I'm not, and never will be, impressed with trainers who don't like mares. A horse, is a horse, is a horse. End of story. 
I've met two different trainers that didn't like mares (and guess what, they turned out to be friends...). I had a bay filly given to me, because this 'trainer' wouldn't touch her because "she was a mare, and wasn't color'. His friend,(who was the first trainer that I had heard of not liking mares), ripped off two my friends pretty badly. First off telling them that their mares were junk (but he liked their geldings from the same breeding stock), and then letting the one mare go in a sale for way less then the minimum they had set.


----------



## Breezy2011

Shauna Getz, she specilizes in reining and cow stuff, but will also train barrel racing, english stuff, driving, and a lot of other stuff, she is in between Birsay and Lucky Lake. She is a breeder, trainer and showing. Here is her website: Whitby Farms If i was getting my horse trained by someone else, I would go to her.


----------



## GallopingGuitarist

She doesn't take anything over 4 years old. Ruby will be 6 when I get her trained.


----------



## Breezy2011

O sorry, I didn't know how old your mare is. I would train her for you! Lol. My friend (graduated) is started to get into training horses, but I don't know if she is training horses for other people, other then herself. She is helping me ground train my filly, when I need her, but I am breaking and training her myself.


----------



## GallopingGuitarist

Well, like I said, I could do the ground training and initial breaking myself, but I don't know where to go from there. 
What are your opinions about Dale Clearwater, Terry Douglas, Cain Quam,Tyler Quam, Willow Ridge Stables, Tyler Darroch?

I just searched trainers in SK... Have you heard about any of them? Good or bad?


----------



## Breezy2011

Willow Ridge is apparently good, but there have been horse viruses or desieses going through there a lot. And with Shauna Getz, she said colts to be started... I am not sure if that is meaning any horse, or just horses to be started, as you are starting your mare yourself...

I have heard of Cain and Tyler Quam, and I was actually thinking of going to some of there clinics, as I hear they are pretty good, I haven't heard of the others though.


----------



## GallopingGuitarist

I should have mentioned Ruby's age in my first post. Sorry about that. 
If I do send Ruby to a trainer I would want them to break her and then train her, I was always under the impression that trainers prefer to take the colts/green horses unstarted, so there aren't training conflicts.

I've seen Dale Clearwater ride a lot at the Agribition.
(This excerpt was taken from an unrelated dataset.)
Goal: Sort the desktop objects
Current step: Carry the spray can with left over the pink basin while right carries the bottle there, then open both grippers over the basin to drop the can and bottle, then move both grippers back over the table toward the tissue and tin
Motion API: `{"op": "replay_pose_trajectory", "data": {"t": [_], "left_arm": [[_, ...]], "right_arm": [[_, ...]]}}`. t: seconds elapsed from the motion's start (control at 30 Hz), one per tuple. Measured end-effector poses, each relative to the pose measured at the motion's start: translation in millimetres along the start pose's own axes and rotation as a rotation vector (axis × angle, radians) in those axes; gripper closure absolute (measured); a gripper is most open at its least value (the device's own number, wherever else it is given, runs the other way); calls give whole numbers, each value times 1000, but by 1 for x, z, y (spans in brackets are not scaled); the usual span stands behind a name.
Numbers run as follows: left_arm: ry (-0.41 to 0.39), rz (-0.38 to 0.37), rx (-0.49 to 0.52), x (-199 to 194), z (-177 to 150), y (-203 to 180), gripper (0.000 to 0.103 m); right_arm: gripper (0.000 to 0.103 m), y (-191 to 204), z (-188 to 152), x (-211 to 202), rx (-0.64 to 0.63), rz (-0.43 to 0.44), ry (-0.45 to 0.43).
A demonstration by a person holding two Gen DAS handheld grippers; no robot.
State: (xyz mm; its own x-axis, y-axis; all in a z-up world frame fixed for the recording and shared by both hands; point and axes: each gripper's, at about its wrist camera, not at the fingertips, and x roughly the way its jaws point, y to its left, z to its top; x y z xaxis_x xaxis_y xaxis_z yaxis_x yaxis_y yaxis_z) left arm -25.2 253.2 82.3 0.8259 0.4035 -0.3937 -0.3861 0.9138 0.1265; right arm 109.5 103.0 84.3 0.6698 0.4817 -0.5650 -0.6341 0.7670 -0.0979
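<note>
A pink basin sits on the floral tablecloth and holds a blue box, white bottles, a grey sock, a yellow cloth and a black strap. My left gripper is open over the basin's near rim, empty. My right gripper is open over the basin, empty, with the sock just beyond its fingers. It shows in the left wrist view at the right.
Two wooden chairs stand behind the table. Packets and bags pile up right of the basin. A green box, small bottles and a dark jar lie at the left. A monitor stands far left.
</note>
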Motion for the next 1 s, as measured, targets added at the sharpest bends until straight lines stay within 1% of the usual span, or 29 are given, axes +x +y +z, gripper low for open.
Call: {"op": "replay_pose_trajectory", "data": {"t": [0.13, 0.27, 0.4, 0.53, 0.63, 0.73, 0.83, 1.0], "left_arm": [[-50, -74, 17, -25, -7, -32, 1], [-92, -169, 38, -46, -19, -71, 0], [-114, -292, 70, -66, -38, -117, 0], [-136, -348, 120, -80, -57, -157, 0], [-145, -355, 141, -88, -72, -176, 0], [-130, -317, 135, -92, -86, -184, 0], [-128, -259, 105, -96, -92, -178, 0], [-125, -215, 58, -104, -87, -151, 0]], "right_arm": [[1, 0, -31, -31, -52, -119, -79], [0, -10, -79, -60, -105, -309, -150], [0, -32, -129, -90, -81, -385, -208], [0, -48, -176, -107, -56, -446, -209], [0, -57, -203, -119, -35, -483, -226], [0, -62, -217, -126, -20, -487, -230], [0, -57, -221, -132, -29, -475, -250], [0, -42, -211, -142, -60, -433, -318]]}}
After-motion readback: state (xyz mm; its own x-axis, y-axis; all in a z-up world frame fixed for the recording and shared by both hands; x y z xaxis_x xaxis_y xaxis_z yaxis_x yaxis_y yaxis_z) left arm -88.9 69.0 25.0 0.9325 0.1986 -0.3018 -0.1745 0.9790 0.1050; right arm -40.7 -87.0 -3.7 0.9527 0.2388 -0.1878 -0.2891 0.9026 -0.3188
He tends to have/show/sell the higher selling horses in the Ranch horse show and sale. On his site he said that he likes to start long yearlings and young two year olds... 'so you have more time to get them ready for futurities'.. Kind of put up a red flag for me there. A lot of these names I mentioned are guys who take horses, train, and show them. 
We'll see. If I get lessons, maybe it won't be a problem to start my mare and then train her with supervision and advice.


----------



## LisaG

Yes, I don't really like the trend of starting long yearlings either, but it seems to be very prevalent. Since your horse is older, you won't need to worry about that, though.

I'm pretty sure Clifford takes older horses, too. Last spring there was a woman in my clinic who also had an older (and very saucy) mare he was retraining. I believe you may have to leave the horse with him for three months minimum, but that's probably the case with all the trainers we're talking about here.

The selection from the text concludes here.